Herons were tested for antimicrobial bacteria.
©Karen Hogan/Shutterstock.com
More worryingly, whole genome sequencing showed that all ten K. pneumoniae isolates belonged to a clone already implicated in hospital outbreaks globally. Every single one of the K. pneumoniae identified was resistant to cephalosporins.
Perhaps the most concerning finding was that one isolate from a fox also carried the NDM-5 carbapenemase gene. This means it is resistant to the ‘last line of defense’—a drug that doctors use when all others have failed.
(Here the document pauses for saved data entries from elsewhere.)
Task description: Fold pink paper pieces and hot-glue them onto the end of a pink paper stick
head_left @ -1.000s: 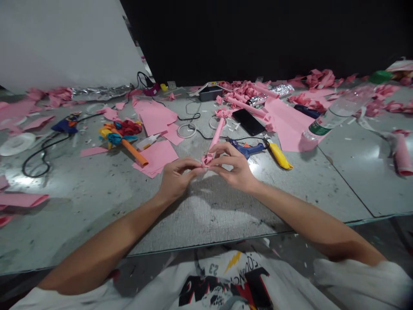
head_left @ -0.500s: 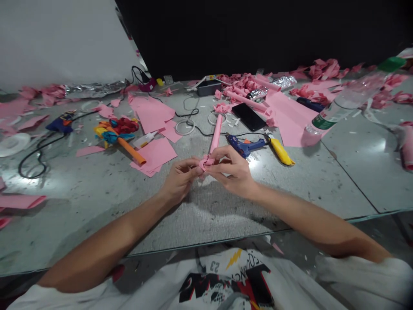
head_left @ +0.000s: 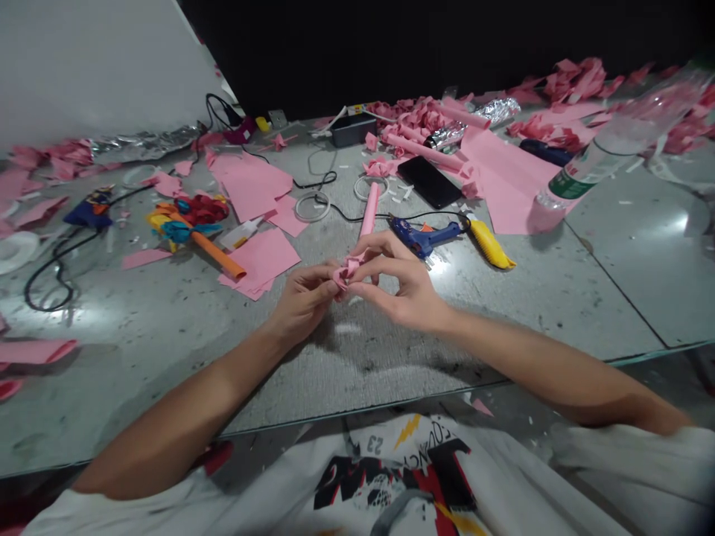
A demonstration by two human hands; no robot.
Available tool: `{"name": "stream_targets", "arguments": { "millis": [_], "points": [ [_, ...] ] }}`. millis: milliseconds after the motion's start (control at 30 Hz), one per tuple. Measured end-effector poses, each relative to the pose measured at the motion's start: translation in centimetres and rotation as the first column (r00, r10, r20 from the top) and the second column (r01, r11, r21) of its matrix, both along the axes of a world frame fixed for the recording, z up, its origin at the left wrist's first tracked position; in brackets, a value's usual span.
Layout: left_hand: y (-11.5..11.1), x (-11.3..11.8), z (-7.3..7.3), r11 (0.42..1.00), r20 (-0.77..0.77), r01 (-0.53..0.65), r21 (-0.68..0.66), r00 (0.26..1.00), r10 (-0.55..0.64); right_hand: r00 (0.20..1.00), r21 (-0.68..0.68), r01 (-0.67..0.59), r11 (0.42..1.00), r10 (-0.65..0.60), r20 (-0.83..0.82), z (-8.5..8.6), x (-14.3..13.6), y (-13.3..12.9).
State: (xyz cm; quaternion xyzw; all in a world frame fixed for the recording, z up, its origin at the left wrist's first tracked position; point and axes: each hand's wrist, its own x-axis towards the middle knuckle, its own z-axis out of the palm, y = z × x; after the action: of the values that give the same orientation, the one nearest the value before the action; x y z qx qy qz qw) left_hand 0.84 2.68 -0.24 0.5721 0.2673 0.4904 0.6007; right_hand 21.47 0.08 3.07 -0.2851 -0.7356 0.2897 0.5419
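Between both hands, above the grey table, is a small curled piece of pink paper (head_left: pixel 342 278). My left hand (head_left: pixel 306 301) pinches its left side between thumb and fingers. From the right, my right hand (head_left: pixel 399 283) grips the same piece with thumb and index finger, its other fingers bent. A rolled pink paper tube (head_left: pixel 369 210) points away just behind my right hand; its near end is hidden by the fingers. Beyond the hands lies a blue glue gun (head_left: pixel 425 237), with a yellow cutter (head_left: pixel 490 244) to its right.
An orange-stemmed paper flower (head_left: pixel 217 254) and pink sheets (head_left: pixel 265 260) lie at the left. A black phone (head_left: pixel 429 182), tape rings (head_left: pixel 313 207) and a plastic bottle (head_left: pixel 581 175) stand or lie farther back. Pink scraps (head_left: pixel 418 119) line the back. The table edge (head_left: pixel 357 409) is near me.
The camera view has shifted slightly. My right thumb and index finger have moved a little left over the curled pink paper, which is turned somewhat differently between my hands.
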Motion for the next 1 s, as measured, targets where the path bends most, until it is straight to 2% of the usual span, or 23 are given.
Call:
{"name": "stream_targets", "arguments": {
  "millis": [300,533,800,1000],
  "points": [
    [0.0,-0.6,-0.1,1.0,-0.066,-0.01,-0.026,0.998,0.008,0.996,-0.039,-0.074,0.996,0.076,0.037,0.4,0.5,0.5],
    [-0.1,-0.6,0.0,1.0,-0.067,0.001,0.017,0.998,0.0,0.973,-0.101,-0.232,0.967,0.23,-0.032,-0.4,0.6,1.3],
    [-0.6,-0.2,0.2,0.989,-0.011,0.012,-0.148,1.0,-0.014,0.965,-0.106,-0.26,0.96,0.255,-0.063,-1.0,0.1,1.4],
    [-0.8,0.0,0.2,0.985,-0.034,0.023,-0.169,0.999,-0.029,0.969,-0.117,-0.242,0.963,0.234,-0.078,-1.0,0.0,1.3]
  ]
}}
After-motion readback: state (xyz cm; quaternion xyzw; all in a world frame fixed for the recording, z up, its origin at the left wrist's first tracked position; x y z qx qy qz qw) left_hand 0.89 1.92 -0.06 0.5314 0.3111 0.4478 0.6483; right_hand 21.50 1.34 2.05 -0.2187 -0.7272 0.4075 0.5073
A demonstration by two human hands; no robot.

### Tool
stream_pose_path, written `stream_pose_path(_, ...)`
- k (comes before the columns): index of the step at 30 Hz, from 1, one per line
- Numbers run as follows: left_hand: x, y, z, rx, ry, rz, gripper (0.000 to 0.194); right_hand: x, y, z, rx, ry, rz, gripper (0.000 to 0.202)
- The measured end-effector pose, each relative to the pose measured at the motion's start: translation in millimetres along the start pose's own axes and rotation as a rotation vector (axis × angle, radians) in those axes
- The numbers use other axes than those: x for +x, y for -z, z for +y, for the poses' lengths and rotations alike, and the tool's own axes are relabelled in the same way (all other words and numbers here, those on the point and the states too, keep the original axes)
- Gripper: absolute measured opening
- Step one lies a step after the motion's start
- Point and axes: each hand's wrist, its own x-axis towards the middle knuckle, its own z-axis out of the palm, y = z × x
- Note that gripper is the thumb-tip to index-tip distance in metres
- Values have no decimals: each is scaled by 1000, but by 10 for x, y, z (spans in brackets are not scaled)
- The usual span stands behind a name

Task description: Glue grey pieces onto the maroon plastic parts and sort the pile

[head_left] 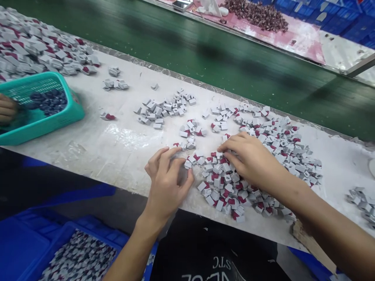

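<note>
My left hand [166,175] is at the left edge of a pile of small grey plastic pieces with dark red parts [225,179]. Its thumb and index finger close about one grey-and-red piece [188,163]; the other fingers are curled. Over the upper side of that pile, my right hand [252,158] has its thumb and fingertips drawn together at a small grey piece [218,153], partly covered by the fingers. Beyond my hands, a looser group of grey pieces [166,107] lies on the white worktop [125,105].
At the left, another person's hand [7,109] reaches into a turquoise basket [43,127] holding dark blue parts. A larger heap [38,47] lies behind it. A green conveyor belt [175,50] runs past the worktop. Below left stands a blue bin [55,249] of pieces.
</note>
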Motion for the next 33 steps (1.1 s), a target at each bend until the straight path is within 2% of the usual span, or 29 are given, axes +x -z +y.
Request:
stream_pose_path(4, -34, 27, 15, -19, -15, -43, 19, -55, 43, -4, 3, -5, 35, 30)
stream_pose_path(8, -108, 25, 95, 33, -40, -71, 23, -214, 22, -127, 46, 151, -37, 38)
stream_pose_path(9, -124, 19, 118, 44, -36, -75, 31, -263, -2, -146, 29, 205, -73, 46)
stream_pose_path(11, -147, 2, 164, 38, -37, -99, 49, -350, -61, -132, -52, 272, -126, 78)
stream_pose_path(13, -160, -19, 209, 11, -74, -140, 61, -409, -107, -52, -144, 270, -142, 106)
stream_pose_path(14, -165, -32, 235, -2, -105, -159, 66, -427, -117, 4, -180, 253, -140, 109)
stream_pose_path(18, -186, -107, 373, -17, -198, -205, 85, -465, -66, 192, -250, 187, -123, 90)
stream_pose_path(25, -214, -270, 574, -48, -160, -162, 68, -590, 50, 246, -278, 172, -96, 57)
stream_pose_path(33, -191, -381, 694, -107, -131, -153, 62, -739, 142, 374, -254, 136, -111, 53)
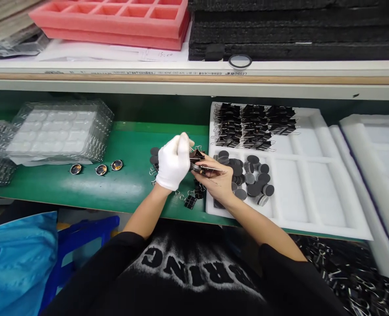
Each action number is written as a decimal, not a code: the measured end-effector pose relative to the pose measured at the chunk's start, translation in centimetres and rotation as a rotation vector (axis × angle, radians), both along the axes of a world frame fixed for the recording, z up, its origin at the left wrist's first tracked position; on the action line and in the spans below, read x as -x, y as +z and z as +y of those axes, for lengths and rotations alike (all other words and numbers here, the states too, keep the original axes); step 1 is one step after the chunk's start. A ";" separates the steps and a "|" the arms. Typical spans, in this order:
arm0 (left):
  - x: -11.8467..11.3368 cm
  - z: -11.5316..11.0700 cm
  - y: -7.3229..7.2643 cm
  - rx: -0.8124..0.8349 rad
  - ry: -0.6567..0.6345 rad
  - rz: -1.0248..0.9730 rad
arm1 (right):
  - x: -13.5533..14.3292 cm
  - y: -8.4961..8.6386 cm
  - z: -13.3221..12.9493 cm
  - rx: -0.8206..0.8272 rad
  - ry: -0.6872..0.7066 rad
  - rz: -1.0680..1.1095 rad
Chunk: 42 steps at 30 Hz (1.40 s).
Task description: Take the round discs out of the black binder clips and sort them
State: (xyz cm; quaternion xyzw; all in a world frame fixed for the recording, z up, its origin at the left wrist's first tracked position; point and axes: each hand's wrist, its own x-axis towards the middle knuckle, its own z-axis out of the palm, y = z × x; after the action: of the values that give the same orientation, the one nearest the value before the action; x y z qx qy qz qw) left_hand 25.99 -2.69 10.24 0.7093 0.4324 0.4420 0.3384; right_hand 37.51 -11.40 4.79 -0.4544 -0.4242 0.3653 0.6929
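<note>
My left hand [174, 162], in a white glove, is closed at a black binder clip [197, 155] over the green work surface. From the other side, my bare right hand [220, 179] grips the same clip, and thin wire handles stick out past its fingers. A dark round piece seems to sit at the clip, partly hidden by the fingers. Loose binder clips [190, 201] lie just below my hands. Dark discs [154, 156] show to the left of the glove. Beside my right hand, more grey and black discs [253, 188] are heaped in a white foam tray [293, 188].
Rows of binder clips [253, 125] fill the tray's upper compartments. Three round amber-faced pieces [101, 169] lie to the left, near stacked clear plastic trays [59, 131]. A shelf edge [131, 87] runs across behind, carrying pink foam [115, 26]. Many clips [352, 276] lie at lower right.
</note>
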 end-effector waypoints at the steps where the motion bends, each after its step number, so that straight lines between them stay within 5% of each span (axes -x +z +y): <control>1: -0.2 0.0 0.1 0.013 0.019 -0.024 | 0.1 -0.1 0.0 0.008 -0.014 0.003; 12: -1.8 1.0 0.3 0.085 0.083 -0.274 | 0.9 0.4 -0.2 -0.039 -0.121 -0.062; 18: -1.6 4.1 0.8 0.151 0.124 -0.348 | 3.7 1.5 0.2 0.012 -0.315 0.273; 30: 0.3 4.6 -1.5 0.087 0.098 -0.211 | 7.1 -0.5 2.4 0.136 -0.390 0.201; 42: -0.1 4.5 -1.5 0.186 0.100 -0.280 | 8.5 -1.4 3.0 0.129 -0.490 0.150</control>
State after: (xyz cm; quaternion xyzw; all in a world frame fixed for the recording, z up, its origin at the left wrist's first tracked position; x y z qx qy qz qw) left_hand 26.11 1.79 8.70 0.5842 0.4547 0.5107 0.4372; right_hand 29.04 -8.36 3.37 -0.5582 -0.2249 0.2457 0.7599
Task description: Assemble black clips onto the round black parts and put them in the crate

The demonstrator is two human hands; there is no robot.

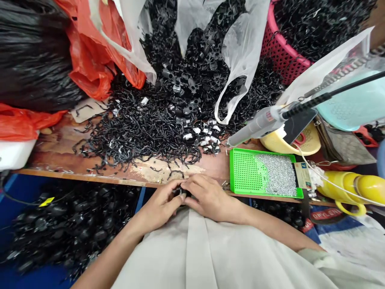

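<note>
My left hand (163, 202) and my right hand (207, 196) meet at the table's front edge, close to my body. Between their fingertips is a small black plastic part (184, 192), mostly covered by the fingers. Both hands are closed around it, thumbs pressed inward. Just beyond them on the wooden table (210, 164) lies a heap of thin black curved strips (150, 130). Behind that rises a pile of black plastic pieces (192, 76). A few small white pieces (207, 138) lie at the near right of the heap.
Right of my hands is a green tray (245, 170) with many small screws (279, 174). A hanging electric screwdriver (255, 126) slants above it. Further right stand a yellow bowl (313, 142) and yellow cup (337, 184). A pink basket (270, 44) stands behind. Black parts (60, 224) fill a blue bin below left.
</note>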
The Significance of Resistant Bacteria in the Environment
Wastewater, agricultural runoff, and urban garbage all likely contain resistant bacteria. This means that wildlife is exposed to them even though they have not received any antibiotic use. Foxes frequently scavenge around human settlements, and waterfowl often live in areas contaminated by untreated sewage.
The fact that nine of the ten K. pneumoniae isolates in different animal species shared an identical cluster of seven antibiotic resistance genes suggests that these bacteria are moving through the environment. Furthermore, the level of resistance was high, highlighting the role that wildlife may play as a reservoir for antimicrobial bacteria.
Even more concerning, the rates of resistant bacteria found in wildlife are higher than those observed in human clinical settings within the European Union. This suggests that the problem is being amplified as the bacteria pass from humans to the environment and then to wildlife. Therefore, there is an urgent need for integrated surveillance systems that include both the environment and wildlife in monitoring strategies.